特に、Baslerのpylon Software Suiteにより、画像取得から処理までの統合環境が提供され、システム開発の効率化と運用の一貫性が確保される。
初期製品と実装特性
本提携の第一弾製品として開発された「Basler Stereo mini」は、2026年にドイツで開催されたLogiMAT 2026で展示された。

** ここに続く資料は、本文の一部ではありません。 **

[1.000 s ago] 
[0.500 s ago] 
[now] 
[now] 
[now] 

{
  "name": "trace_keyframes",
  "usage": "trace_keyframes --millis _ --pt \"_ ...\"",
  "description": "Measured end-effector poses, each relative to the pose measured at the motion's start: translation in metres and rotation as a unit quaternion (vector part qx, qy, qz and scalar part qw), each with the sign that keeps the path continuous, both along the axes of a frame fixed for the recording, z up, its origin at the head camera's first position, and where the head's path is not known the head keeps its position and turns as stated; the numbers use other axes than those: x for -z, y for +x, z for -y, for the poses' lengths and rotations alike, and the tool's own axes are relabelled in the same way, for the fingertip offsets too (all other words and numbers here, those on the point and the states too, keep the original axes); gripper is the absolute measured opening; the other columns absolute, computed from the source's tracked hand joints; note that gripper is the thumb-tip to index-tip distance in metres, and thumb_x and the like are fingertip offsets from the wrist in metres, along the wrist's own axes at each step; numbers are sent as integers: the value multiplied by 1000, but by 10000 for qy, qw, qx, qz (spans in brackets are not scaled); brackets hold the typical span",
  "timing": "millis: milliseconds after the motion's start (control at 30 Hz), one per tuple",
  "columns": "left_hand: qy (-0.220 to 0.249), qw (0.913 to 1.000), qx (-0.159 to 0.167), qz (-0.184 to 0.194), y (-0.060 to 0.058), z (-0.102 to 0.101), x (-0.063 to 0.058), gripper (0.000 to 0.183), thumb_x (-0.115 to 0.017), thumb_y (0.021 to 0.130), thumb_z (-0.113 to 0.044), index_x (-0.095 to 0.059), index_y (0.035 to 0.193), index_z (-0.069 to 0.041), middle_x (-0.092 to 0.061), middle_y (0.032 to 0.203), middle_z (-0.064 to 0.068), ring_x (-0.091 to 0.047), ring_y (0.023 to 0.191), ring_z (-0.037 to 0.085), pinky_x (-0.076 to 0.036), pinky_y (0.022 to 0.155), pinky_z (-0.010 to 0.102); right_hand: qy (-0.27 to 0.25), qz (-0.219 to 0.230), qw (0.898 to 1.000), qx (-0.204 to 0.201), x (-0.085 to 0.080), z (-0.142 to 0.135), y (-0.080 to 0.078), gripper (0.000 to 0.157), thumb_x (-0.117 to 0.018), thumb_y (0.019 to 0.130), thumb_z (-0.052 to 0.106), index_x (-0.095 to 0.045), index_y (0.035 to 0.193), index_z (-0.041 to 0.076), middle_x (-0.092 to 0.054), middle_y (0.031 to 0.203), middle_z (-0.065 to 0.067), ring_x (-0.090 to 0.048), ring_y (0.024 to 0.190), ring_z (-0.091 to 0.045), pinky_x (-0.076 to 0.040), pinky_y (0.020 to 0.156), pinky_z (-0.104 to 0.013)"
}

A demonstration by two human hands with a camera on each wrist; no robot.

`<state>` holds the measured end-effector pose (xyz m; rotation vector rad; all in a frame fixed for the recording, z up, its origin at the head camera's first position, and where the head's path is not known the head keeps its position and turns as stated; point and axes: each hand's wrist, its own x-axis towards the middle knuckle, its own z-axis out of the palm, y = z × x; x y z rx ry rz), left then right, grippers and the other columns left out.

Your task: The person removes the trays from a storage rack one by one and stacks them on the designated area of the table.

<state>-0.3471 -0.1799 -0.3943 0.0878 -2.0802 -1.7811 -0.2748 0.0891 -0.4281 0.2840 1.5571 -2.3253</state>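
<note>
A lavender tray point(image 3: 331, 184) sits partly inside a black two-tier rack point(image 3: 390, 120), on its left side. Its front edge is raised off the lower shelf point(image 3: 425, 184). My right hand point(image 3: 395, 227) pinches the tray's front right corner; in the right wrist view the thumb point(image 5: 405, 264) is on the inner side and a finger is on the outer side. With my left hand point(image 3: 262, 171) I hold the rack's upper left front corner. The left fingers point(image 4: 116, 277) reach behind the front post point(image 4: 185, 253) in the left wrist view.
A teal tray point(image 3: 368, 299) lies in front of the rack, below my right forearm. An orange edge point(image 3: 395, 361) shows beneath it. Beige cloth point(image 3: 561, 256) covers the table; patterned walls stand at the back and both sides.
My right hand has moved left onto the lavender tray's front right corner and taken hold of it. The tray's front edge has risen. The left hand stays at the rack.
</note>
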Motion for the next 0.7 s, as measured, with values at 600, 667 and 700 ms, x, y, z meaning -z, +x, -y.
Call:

本製品は、コンパクト設計と高いコスト効率を特徴とし、AGVやAMRにおける環境認識、障害物検知、ナビゲーション用途に適用可能である。また、pylon SDKとの統合により、既存の画像処理工程への迅速な導入が可能となっている。
適用分野と技術的効果
本ソリューションは、物流システム、倉庫オートメーション、製造ラインにおける3D認識用途に適用される。特に、自律移動ロボットにおける安全性向上や経路最適化に寄与する。
また、ハードウェアとソフトウェアの統合により、システムインテグレーションにかかる工数削減と長期運用の安定性が期待される。
今後の展開
両社は今後も協力関係を強化し、産業用3Dビジョン分野における製品ラインアップの拡充を進める方針である。深度センシング技術と産業用ビジョンプラットフォームの融合により、より高度な自動化システムへの対応が見込まれる。